** The problem **
The listing is to be transcribed in full, with its images left out.
+++ Data extract +++
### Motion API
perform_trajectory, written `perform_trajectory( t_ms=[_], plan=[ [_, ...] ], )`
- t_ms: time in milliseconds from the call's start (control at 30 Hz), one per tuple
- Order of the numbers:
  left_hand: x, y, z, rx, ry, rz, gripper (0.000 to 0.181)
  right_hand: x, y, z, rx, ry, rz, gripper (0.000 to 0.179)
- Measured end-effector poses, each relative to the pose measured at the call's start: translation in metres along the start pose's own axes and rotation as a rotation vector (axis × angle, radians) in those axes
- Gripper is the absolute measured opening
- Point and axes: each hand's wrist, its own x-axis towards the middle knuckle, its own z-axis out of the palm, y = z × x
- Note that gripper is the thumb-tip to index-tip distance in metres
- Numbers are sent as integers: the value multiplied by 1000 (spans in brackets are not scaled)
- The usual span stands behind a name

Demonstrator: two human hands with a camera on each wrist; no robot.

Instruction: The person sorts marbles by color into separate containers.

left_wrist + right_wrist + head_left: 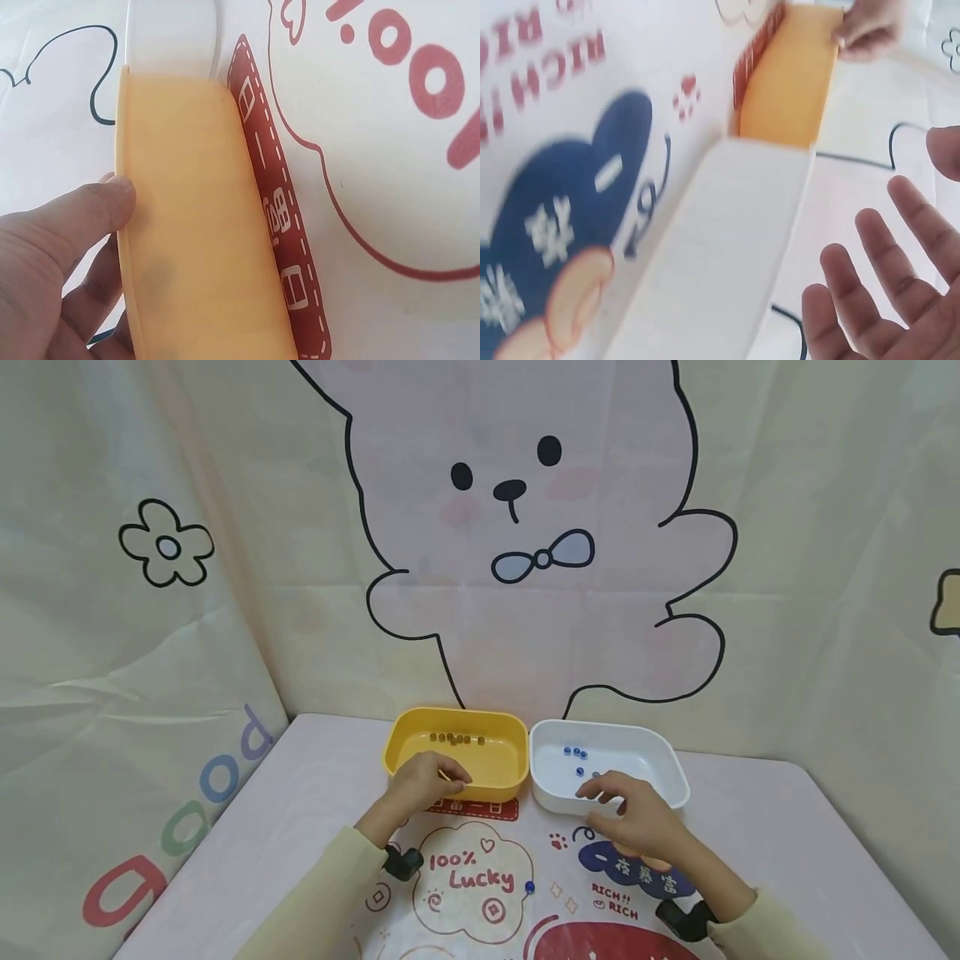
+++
** Written solution **
### Motion API
perform_trajectory, written `perform_trajectory( t_ms=[_], plan=[ [_, ...] ], )`
- t_ms: time in milliseconds from the call's start (control at 30 Hz), one per tuple
- Order of the numbers:
  left_hand: x, y, z, rx, ry, rz, gripper (0.000 to 0.181)
  right_hand: x, y, z, rx, ry, rz, gripper (0.000 to 0.179)
- Measured end-effector poses, each relative to the pose measured at the call's start: translation in metres along the start pose's own axes and rotation as a rotation vector (axis × angle, radians) in those axes
- Gripper is the absolute measured opening
- Point and axes: each hand's wrist, its own x-axis towards the middle knuckle, its own z-axis out of the palm, y = z × x
- Note that gripper is the thumb-tip to index-tip distance in metres
- Numbers are sent as integers: the value multiplied by 1000 (spans in brackets are not scaled)
- The usual span stands behind a name

Demonstrator: two human hands with a camera on each wrist; no robot.

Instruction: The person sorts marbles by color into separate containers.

left_wrist + right_wrist + head_left: 

What appears above is the complete answer.